The answer is definitely yes. If you don’t have basic technical foundation, the following problems easily occur in AI coding:
Unable to accurately describe technical problems and solutions
Because some content, if we have general technical foundation or current domain knowledge, we can accurately describe requirements to AI through some professional terms, such as: markArea, sliding window pagination, virtual scrolling, etc. Without this knowledge, you may not even know how to describe this part of the requirements.Unable to guarantee program quality
We often see videos online saying that people without software development experience, or zero-basis people, can build a product through AI coding tools in a few hours. But actually, careful analysis and observation will find that the so-called products they construct are only at the Demo stage, not truly online application products, or some functions with very low complexity. If you really want to develop a product, factors to consider are not just implementing basic functions, but also performance, stability, security, and other indicators. These indicators are often comprehensively considered by integrating the entire project’s programs and functions. AI is not doing well in this aspect currently, and human intervention is still needed. If you don’t have program design and software architecture capabilities, it’s difficult to consider these aspects.Unable to complete high-complexity systems
Similarly, this is somewhat similar to the above content. When our projects continuously iterate and functions keep increasing, with the growth of functions and users, system complexity will also increase daily. In this case, requirements for overall system architecture and various indicators to consider will be very high. So in the future, I feel that the role of developers in software development should be positioned as system architects, not conventional coders. Because AI tools can help you complete coding particularly well, as long as you divide modules finely enough and describe requirements precisely enough, AI-written code may be better than your code. Therefore, developers should focus more on overall system architecture. If you don’t have relevant experience and knowledge, you won’t be able to start with this content.
In summary, although we now have various AI coding tools, basic technical foundation and thinking ability are still very critical, which determines how far we can go in the software development field.
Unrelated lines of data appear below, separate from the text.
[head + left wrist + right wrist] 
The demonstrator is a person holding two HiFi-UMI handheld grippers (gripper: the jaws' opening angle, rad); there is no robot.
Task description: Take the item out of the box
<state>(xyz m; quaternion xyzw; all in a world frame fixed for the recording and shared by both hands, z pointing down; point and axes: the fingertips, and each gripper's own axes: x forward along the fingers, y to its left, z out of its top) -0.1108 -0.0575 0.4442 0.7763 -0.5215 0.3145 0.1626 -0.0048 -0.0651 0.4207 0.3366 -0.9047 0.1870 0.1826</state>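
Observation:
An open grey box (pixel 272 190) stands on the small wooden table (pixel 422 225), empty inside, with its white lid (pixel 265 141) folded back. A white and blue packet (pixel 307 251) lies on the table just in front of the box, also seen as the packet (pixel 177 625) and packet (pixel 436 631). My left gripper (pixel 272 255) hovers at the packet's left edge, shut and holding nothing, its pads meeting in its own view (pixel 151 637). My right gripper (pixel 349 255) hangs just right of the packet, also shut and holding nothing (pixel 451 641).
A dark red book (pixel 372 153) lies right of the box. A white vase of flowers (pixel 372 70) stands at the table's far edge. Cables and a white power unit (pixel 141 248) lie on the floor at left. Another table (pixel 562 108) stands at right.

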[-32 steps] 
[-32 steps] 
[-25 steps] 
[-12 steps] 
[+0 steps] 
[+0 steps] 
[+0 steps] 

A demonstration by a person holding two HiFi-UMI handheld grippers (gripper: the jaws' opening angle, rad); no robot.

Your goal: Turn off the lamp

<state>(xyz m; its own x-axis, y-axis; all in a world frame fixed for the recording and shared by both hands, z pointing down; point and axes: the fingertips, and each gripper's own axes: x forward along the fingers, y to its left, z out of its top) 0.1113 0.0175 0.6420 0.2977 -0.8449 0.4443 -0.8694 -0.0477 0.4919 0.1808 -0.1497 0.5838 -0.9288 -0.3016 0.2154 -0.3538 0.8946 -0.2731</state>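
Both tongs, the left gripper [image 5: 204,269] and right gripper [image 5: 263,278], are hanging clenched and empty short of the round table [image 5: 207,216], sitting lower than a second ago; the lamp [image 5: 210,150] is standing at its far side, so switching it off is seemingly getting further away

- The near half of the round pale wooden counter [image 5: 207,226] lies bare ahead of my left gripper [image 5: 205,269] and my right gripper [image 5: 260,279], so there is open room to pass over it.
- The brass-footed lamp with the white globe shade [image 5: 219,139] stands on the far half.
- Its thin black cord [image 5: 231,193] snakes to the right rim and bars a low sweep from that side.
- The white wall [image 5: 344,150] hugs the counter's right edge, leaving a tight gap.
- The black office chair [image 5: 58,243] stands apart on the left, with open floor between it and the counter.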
Additionally, under the current wave of AI coding, I feel that the impact on different people is different:
If you are someone who already has rich development experience and system architecture experience, these AI tools are like adding wings to a tiger for you. They can increase your efficiency by 10 times, which is my intuitive feeling from recent development.
But if you are a recent graduate, when using these AI tools, you must pay attention to having independent thinking ability, and you must carefully analyze the content generated by AI and understand its principles. Otherwise, the rapid positive feedback from AI generation will make you addicted to it (many functions can be handled with AI dialogue, making development seem like an easy task), but if you ignore the underlying implementation principles, it will lead to shallow understanding of these technologies. Once problems arise, you may not be able to solve them. This situation will also cause you to have a kind of technical impatience, because it can help you generate functions, you may not delve into research, which will lead to repeatedly jumping in the technical low zone, feeling good about yourself, but actually your personal ability has not truly improved, but rather led to a double decline in technical ability and thinking ability. This is fatal for newcomers committed to the software development industry.